■ **WORK ITEM**:
Only the lines containing "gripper" should appear in the answer, copied from the listing below.

========================

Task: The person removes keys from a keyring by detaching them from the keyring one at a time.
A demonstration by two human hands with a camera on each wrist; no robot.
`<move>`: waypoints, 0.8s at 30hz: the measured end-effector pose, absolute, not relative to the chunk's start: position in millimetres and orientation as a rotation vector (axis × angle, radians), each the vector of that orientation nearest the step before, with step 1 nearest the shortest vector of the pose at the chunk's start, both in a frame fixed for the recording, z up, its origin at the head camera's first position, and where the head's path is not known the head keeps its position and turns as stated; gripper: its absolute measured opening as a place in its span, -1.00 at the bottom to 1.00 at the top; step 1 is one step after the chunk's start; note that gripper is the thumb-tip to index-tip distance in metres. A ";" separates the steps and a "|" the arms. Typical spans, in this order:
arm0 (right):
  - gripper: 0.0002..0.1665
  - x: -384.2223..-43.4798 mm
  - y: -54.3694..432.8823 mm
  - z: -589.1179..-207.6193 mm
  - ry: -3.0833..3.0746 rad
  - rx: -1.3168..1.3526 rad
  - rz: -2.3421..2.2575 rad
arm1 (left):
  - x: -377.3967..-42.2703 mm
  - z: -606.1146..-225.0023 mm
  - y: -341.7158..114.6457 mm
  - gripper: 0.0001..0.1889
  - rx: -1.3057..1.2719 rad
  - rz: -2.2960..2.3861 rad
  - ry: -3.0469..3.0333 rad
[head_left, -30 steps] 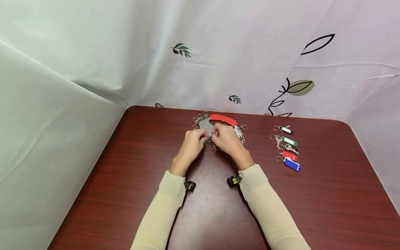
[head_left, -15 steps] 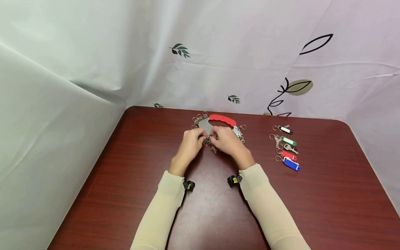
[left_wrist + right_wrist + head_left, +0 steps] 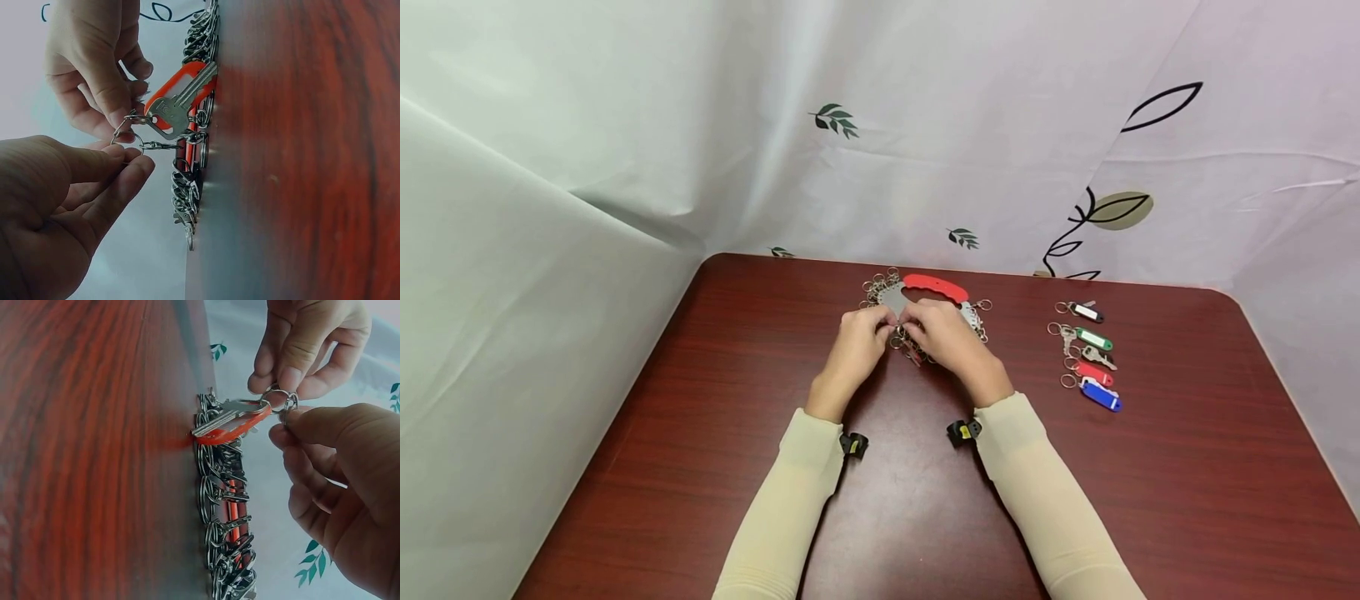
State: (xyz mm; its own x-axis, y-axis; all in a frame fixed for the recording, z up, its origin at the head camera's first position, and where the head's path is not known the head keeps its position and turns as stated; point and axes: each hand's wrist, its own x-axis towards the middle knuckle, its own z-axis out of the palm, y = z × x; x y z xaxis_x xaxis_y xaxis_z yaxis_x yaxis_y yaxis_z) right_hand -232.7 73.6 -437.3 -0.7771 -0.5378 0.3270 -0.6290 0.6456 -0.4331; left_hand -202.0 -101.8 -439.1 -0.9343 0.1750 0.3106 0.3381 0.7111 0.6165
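My left hand [image 3: 856, 346] pinches a split ring [image 3: 139, 145] between thumb and fingertips; a snap clip [image 3: 161, 145] joins that ring to the key rack. Right at its fingertips, my right hand [image 3: 946, 336] pinches a second ring [image 3: 122, 128], from which a silver key [image 3: 170, 117] and a red key tag [image 3: 245, 430] hang. The two rings overlap between the fingers; whether they are linked I cannot tell. Behind the hands lies the key rack, a grey metal plate [image 3: 892, 302] with a red handle [image 3: 936, 287] and several clips with rings along its edge.
To the right on the brown table [image 3: 1187, 433] lie several tagged keys in a column: a black tag [image 3: 1087, 313], a green tag [image 3: 1094, 339], a red tag [image 3: 1096, 372] and a blue tag [image 3: 1102, 397]. A pale curtain [image 3: 895, 183] stands behind the table.
My right hand has shifted slightly left, bringing its fingertips up to those of the left hand. The left hand stays almost in place, and the rack has not moved.
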 end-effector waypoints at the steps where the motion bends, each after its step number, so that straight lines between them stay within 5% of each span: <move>1: -0.92 -232.7 73.6 -437.3 -2.687 0.960 0.805 | -202.1 -439.0 -101.7 -0.91 -0.412 -1.031 -2.689; 24: -0.92 -232.7 76.6 -431.9 -2.661 0.685 0.975 | -202.8 -437.2 -105.9 -0.91 -0.456 -0.947 -2.855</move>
State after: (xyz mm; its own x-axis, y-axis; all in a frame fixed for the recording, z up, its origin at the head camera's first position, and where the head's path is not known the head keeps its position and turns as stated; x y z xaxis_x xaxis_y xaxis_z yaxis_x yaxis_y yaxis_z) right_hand -232.7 76.6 -431.9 -0.8656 -0.3482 0.3599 -0.4983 0.6701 -0.5501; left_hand -202.8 -105.9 -437.2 -0.9503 0.2498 0.1857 0.3113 0.7618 0.5682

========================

■ **ANSWER TO THE EXERCISE**:
`<move>`: waypoints, 0.8s at 30hz: the measured end-effector pose, absolute, not relative to the chunk's start: position in millimetres and orientation as a rotation vector (axis × angle, radians), each the vector of that orientation nearest the step before, with step 1 nearest the shortest vector of the pose at the chunk's start, both in a frame fixed for the recording, z up, its origin at the head camera's first position, and where the head's path is not known the head keeps its position and turns as stated; gripper: its absolute measured opening as a place in its span, -1.00 at the bottom to 1.00 at the top; step 1 is one step after the chunk's start; note that gripper is the thumb-tip to index-tip distance in metres. A ";" separates the steps and a "|" the arms. Typical spans, in this order:
  - gripper: 0.0002..0.1665
  - gripper: 0.0001..0.1889

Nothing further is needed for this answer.